The bidding process for the initial public offering (IPO) of tractor manufacturer Indo Farm Equipment Ltd has reached its final day, closing today, on January 2, 2025.
(January 2, 2025, End of Day)
On the third day of bidding, the Indo Farm Equipment IPO saw an overall subscription of 227.57 times the total shares offered, with non-institutional investors (NIIs) subscribing 501.65 times their allotted portion, retail investors subscribing 101.64 times their reserved shares, and qualified institutional buyers (QIBs) recording a subscription rate of 242.40 times.
(January 1, 2025, End of Day)
On the second day of bidding, the Indo Farm Equipment IPO was subscribed 54.50 times the total shares offered, with non-institutional investors (NIIs) subscribing 131.78 times their allotted portion, retail investors subscribing 65.59 times their reserved shares, and qualified institutional buyers (QIBs) recording a subscription rate of 11.96 times.
The proceeds from the Net Fresh Issue will be utilized for several purposes, including establishing a new dedicated unit to expand the manufacturing capacity for pick-and-carry cranes, repaying or partially pre-paying certain borrowings undertaken by the company, further investing in the NBFC subsidiary, Barota Finance Ltd., to strengthen its capital base for future requirements, and addressing general corporate purposes.

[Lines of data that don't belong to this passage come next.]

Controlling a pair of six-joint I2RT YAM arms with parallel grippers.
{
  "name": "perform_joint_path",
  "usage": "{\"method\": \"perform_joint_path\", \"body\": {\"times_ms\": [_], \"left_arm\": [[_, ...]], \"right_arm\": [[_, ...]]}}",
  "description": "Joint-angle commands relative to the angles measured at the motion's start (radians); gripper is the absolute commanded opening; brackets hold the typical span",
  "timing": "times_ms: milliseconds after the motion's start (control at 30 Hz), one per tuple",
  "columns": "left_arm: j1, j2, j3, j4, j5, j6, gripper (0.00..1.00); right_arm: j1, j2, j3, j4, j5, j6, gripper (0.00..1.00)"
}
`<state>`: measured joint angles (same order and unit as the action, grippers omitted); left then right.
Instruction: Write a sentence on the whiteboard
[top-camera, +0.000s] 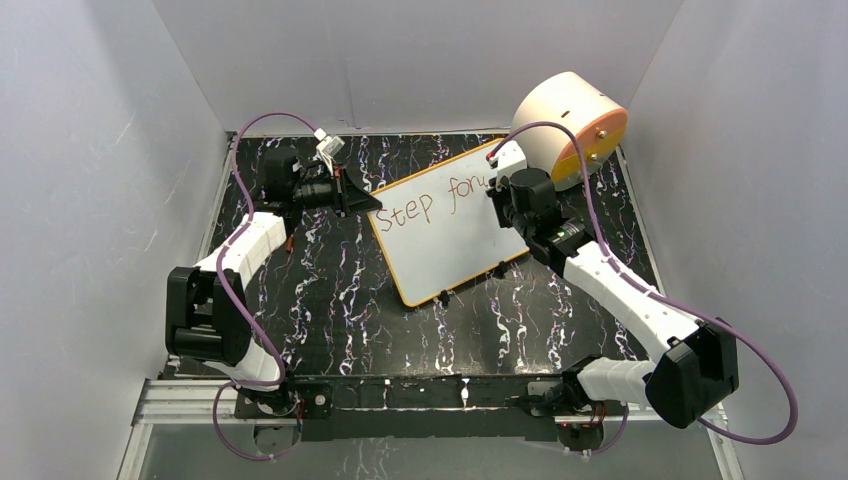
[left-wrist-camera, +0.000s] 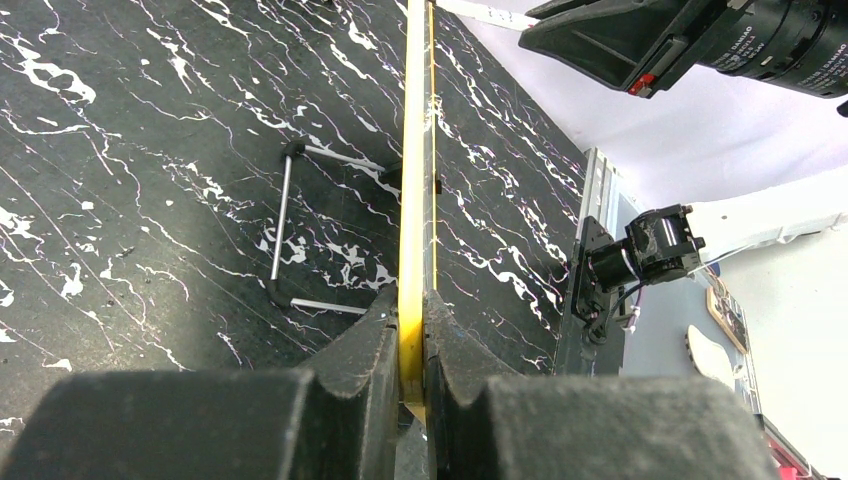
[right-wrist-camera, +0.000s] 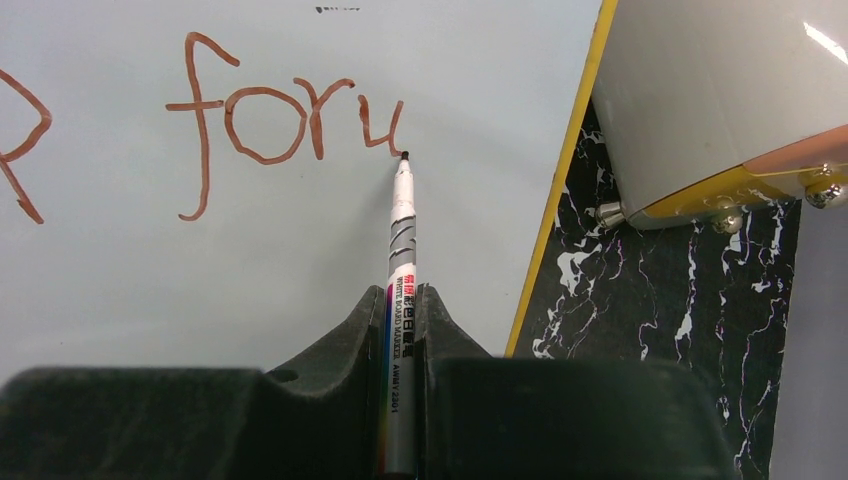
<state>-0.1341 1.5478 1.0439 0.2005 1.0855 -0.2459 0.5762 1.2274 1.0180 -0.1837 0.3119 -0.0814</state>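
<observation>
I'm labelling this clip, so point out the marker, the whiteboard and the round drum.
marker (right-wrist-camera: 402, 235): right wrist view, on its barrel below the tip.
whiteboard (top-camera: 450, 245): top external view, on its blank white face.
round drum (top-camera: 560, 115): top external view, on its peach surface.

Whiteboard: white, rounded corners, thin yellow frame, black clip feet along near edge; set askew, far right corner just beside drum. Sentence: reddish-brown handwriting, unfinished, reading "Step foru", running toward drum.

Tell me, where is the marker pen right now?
In the right wrist view the marker is clamped in the right end effector, its tip on the whiteboard at the end of "foru", left of the round drum.
</observation>
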Motion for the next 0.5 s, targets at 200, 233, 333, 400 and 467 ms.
{"method": "perform_joint_path", "body": {"times_ms": [200, 233, 333, 400, 467], "left_arm": [[-0.041, 0.073, -0.044, -0.159, -0.114, 0.091, 0.00], [-0.041, 0.072, -0.044, -0.160, -0.114, 0.092, 0.00], [-0.041, 0.071, -0.043, -0.163, -0.113, 0.095, 0.00], [-0.041, 0.072, -0.042, -0.167, -0.114, 0.097, 0.00], [-0.041, 0.071, -0.040, -0.172, -0.116, 0.099, 0.00]], "right_arm": [[-0.014, 0.001, 0.027, 0.095, 0.033, -0.007, 0.00], [-0.015, 0.003, 0.031, 0.103, 0.034, -0.009, 0.00], [-0.016, 0.012, 0.043, 0.126, 0.026, -0.014, 0.00], [-0.018, 0.021, 0.055, 0.128, 0.024, -0.015, 0.00], [-0.017, 0.028, 0.062, 0.128, 0.025, -0.017, 0.00]]}}
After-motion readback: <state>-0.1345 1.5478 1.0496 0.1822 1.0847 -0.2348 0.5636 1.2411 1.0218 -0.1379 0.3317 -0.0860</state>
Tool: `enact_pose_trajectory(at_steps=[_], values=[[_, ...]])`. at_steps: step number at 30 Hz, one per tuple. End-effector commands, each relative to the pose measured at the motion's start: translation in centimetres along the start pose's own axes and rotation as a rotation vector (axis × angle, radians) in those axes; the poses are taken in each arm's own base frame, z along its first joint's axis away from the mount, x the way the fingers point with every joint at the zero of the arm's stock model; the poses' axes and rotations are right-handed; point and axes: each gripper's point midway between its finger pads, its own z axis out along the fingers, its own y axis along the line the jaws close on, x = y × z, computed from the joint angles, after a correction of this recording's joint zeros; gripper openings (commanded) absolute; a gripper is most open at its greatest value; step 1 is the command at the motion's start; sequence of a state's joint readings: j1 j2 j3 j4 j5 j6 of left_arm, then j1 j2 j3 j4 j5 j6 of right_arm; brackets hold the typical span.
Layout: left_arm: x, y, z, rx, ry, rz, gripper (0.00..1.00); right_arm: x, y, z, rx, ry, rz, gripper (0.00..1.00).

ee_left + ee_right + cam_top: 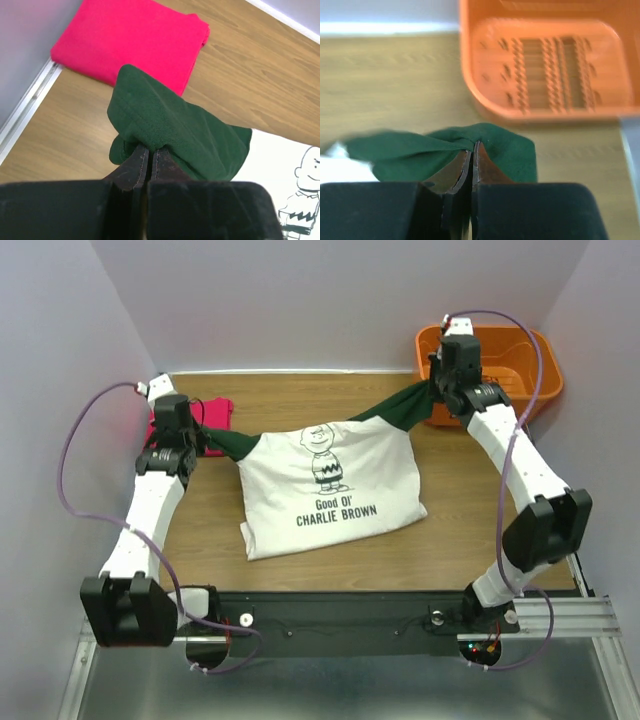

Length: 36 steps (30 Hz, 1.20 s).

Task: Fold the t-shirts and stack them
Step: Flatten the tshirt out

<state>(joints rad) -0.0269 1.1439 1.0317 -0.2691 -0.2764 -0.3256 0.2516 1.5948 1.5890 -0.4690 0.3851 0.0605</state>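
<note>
Top view, shirt: the white t-shirt [330, 490] lay mid-frame on the tabletop [400, 550], its print reading "Good Ol' CHARLIE BROWN".
Top view, surroundings: the pink t-shirt [218, 412] sat folded at upper left, and the orange basket [520, 350] at upper right.
Left wrist view: the left claw [149, 152] was clamped on one green sleeve of the white t-shirt.
Right wrist view: the right claw [471, 149] was clamped on the other green sleeve, below the orange basket.
</note>
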Motion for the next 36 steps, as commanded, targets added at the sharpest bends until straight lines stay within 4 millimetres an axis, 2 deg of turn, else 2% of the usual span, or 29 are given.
enact_pose_trajectory(at_steps=[1, 2, 3, 4, 5, 6, 7, 8, 9, 11, 12, 13, 14, 15, 16, 17, 18, 19, 20, 21, 25, 30, 36], values=[[-8.3, -3.4, -0.1, 0.094, -0.173, -0.032, 0.15, -9.4, 2.8, -0.8, -0.159, -0.229, 0.091, 0.16], [-8.7, -3.8, -0.3, 0.11, -0.168, -0.028, 0.24, -10.2, 4.1, -1.1, -0.228, -0.238, 0.091, 0.28], [-8.5, -4.1, -0.2, 0.121, -0.155, -0.023, 0.31, -10.1, 4.6, -1.0, -0.256, -0.23, 0.094, 0.4], [-8.3, -4.2, -0.5, 0.132, -0.149, -0.023, 0.37, -9.8, 5.1, -1.0, -0.281, -0.218, 0.099, 0.58], [-7.9, -4.4, -0.8, 0.155, -0.139, -0.021, 0.51, -9.3, 5.6, -1.1, -0.303, -0.2, 0.113, 0.64], [-7.0, -4.1, -1.5, 0.166, -0.129, -0.023, 0.58, -9.1, 6.0, -2.1, -0.342, -0.193, 0.119, 0.68], [-6.4, -4.2, -2.1, 0.19, -0.117, -0.024, 0.65, -7.1, 6.2, -2.0, -0.357, -0.147, 0.118, 0.7], [-5.6, -4.1, -2.5, 0.206, -0.102, -0.029, 0.71, -6.1, 6.4, -2.4, -0.374, -0.12, 0.14, 0.71], [-4.1, -3.6, -3.6, 0.219, -0.078, -0.038, 0.78, -3.7, 6.6, -3.4, -0.407, -0.071, 0.144, 0.71], [-1.7, -3.6, -4.9, 0.266, -0.025, -0.049, 0.81, -0.7, 7.1, -4.6, -0.451, 0.0, 0.186, 0.71], [0.7, -3.3, -5.9, 0.284, 0.023, -0.074, 0.81, -0.2, 7.2, -6.8, -0.502, 0.004, 0.201, 0.71], [2.2, -3.7, -6.7, 0.323, 0.06, -0.092, 0.81, 1.3, 7.5, -7.4, -0.526, 0.039, 0.213, 0.71], [4.0, -4.4, -7.5, 0.377, 0.114, -0.104, 0.81, 5.3, 7.6, -7.5, -0.532, 0.132, 0.236, 0.71], [6.9, -5.4, -8.7, 0.429, 0.177, -0.128, 0.81, 7.1, 7.9, -8.3, -0.557, 0.178, 0.248, 0.71], [9.7, -5.6, -9.0, 0.446, 0.248, -0.126, 0.82, 10.8, 7.6, -8.9, -0.546, 0.258, 0.268, 0.71], [9.9, -6.4, -9.8, 0.473, 0.258, -0.134, 0.82, 10.3, 7.6, -9.5, -0.557, 0.245, 0.282, 0.71], [12.5, -6.7, -10.0, 0.475, 0.319, -0.127, 0.82, 14.3, 7.5, -9.5, -0.541, 0.337, 0.279, 0.71], [14.3, -7.6, -10.8, 0.494, 0.368, -0.124, 0.83, 15.5, 7.4, -10.0, -0.536, 0.361, 0.294, 0.71], [15.6, -7.8, -11.0, 0.492, 0.402, -0.118, 0.83, 17.0, 7.1, -10.1, -0.519, 0.395, 0.304, 0.71], [17.5, -7.6, -10.7, 0.473, 0.449, -0.102, 0.83, 20.2, 6.8, -10.3, -0.496, 0.469, 0.306, 0.71], [21.4, -6.7, -9.8, 0.391, 0.526, -0.045, 0.83, 25.4, 6.7, -11.0, -0.475, 0.603, 0.32, 0.7], [24.4, -5.6, -8.1, 0.3, 0.559, 0.011, 0.83, 28.4, 6.1, -10.3, -0.413, 0.666, 0.307, 0.71], [27.9, -5.5, -7.0, 0.262, 0.644, 0.082, 0.8, 29.1, 6.7, -8.5, -0.407, 0.65, 0.314, 0.71]])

Established in 1994, Indo Farm Equipment Limited is a leading manufacturer of tractors, pick-and-carry cranes, and harvesting equipment. It operates under the brands Indo Farm and Indo Power. The company exports to countries such as Nepal, Syria, Sudan, Bangladesh, and Myanmar.
Its Baddi, Himachal Pradesh facility spans 127,840 square meters and features an integrated foundry, machine shop, and assembly units, with an annual production capacity of 12,000 tractors (16 HP to 110 HP) and 1,280 pick-and-carry cranes (9 to 30 tons). To support growth, the company is developing a new manufacturing unit nearby, increasing crane production capacity by 3,600 units annually.